I have to admit that last statement is quite harsh, but she needs to hear the truth and the truth often hurts. She simply bows and whispers an apology before returning to her circle of friends. I miss them a lot but they need this. They need to know that their lack of faith in me as a leader has hurt me deeply. My angry side says that Raye is nothing more than a cold-hearted prick that only cares for herself and for my position as leader. I sigh and shake my head as I pick at my food. Thinking such thoughts is rather counterproductive. I return to the classroom early, not wanting to be there where they could see me sniffling, and start working on my homework. I know what I have said and done today is for the best and I know that Luna would agree with me there.

* * *

I head over to the Crown after school for my typical treat. Andrew and Darien are surprised that I don't have detention, but I just give them pleasant smiles and sit down at one of the booths. Andrew takes my order, which is my usual hamburger, fries and milkshake, but his eyes are wide as he sees me doing my homework, rather than playing games. I tell him that I'm turning over a new leaf in the coolest, yet, pleasant voice possible. His surprise turns into concern but he doesn't say anything. The green-eyed young man returns to work after telling me that I can come to him if I wanted to talk. I smile and promise that I would turn to him if something comes up. I sigh as I turn my attention to my homework and fail to notice the tall, dark-haired man approaching my table.

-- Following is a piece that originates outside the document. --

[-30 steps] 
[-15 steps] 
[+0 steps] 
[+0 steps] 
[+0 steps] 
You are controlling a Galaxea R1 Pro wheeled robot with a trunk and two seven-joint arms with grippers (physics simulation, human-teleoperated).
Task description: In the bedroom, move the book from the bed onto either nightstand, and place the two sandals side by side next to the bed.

"This isn't like you, meatball head," Darien says. "What gives?"

I stare at him with cool eyes, refusing to be charmed by his voice and his midnight-blue eyes. Darien is six years older than I am and, yet, I'm attracted to him. I huff at this revelation. He's another thorn in my side. For once, I would just like for him to take me seriously and doing my homework in front of him seems to be a start. I tell him the truth about how I feel. I don't know why I told him that but it all came spilling out. His mocking eyes softened at my story and I clam up. I have said too much to him. He yanks at my pigtail but I refuse to budge.

"I can't get this algebra problem." I sigh.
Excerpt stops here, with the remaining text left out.